Perseid Meteor Shower

Since moving out of London I've had the opportunity to see the night sky more clearly and occasionally observe some interesting celestial phenomena I would never have seen in the capital. One of my favourites is coming up this weekend: the Perseid meteor shower. All you need to know can be found here. The best viewing so far took place when we were camping near Bodmin Moor where there was little light pollution. I got up in the wee small hours and stood outside the tent for half an hour or so marvelling at the shooting stars. The cold and the rather disconcerting noises emanating from the nearby wood eventually sent me back to my sleeping bag.

Wednesday, 8 August 2012

Robert Hughes

This is getting disturbing.
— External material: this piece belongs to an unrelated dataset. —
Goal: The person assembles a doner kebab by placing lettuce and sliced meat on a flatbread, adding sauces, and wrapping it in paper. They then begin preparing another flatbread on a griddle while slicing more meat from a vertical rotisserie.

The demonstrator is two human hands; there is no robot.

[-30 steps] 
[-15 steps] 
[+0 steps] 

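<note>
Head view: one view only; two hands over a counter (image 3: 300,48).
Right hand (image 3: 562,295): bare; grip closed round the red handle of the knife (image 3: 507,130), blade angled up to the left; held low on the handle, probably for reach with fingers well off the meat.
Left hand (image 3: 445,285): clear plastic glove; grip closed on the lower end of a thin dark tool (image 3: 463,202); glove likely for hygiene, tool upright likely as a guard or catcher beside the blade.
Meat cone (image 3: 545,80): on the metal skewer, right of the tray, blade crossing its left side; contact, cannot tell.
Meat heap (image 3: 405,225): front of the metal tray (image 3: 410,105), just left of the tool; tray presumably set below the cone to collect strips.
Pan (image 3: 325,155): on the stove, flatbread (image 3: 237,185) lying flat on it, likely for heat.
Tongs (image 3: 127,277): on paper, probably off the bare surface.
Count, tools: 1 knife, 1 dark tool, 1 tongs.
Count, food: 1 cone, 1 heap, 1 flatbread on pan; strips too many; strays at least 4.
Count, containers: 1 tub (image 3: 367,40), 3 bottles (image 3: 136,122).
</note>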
After mentioning Gore Vidal to my wife last week I found out the following day he'd died; at the weekend I thought, after a gap of many years, that I'd renew my acquaintance with some of the articles written by the irascible art critic Robert Hughes. Now it's been announced that he's died as well. One of the few art critics who could also make you laugh out loud, he was certainly one of the major reasons I became interested in art when I saw his television series The Shock of the New and received the accompanying book as a Christmas present.  Obituaries via {Feuilleton}

Saturday, 4 August 2012

Gore Vidal

And so farewell Gore Vidal. Obituary here and more about his acid humour here and here. Coincidentally I'd been telling my wife the day before his death of one of my favourite putdowns, courtesy of Gore. In the long lost days when I listened to Start the Week on Radio 4 he was a guest, together with Watership Down author Richard Adams. When asked what he thought of Vidal's latest novel, Adams,who had come across throughout as a pompous ass, declared that he considered it 'meretricious'. Vidal's instant response was, 'Well, Mr Adams, meretricious and a happy new year to you.' Never read any of his books, but I enjoyed his feline presence in interviews. As some of the obituaries claimed, he could well have been the 20th century's Oscar Wilde. He famously hated Truman Capote (see earlier post) whose Answered Prayers I read recently: very funny and outrageous in parts, I'm glad that he didn't finish it, as what I assumed was the plot, involving an insanely jealous plutocrat husband, which slowly emerged from all the bitching, seemed pretty dull compared to the stories of bad behaviour amongst the American upper classes; presumably it bored Capote too. Also managed to see the second Capote biopic Infamous which was aired on BBC1 late one night recently: possibly better than the award-winning Philip Seymour Hoffman film with a brilliant performance from Toby Jones and a scary pre-Bond Daniel Craig.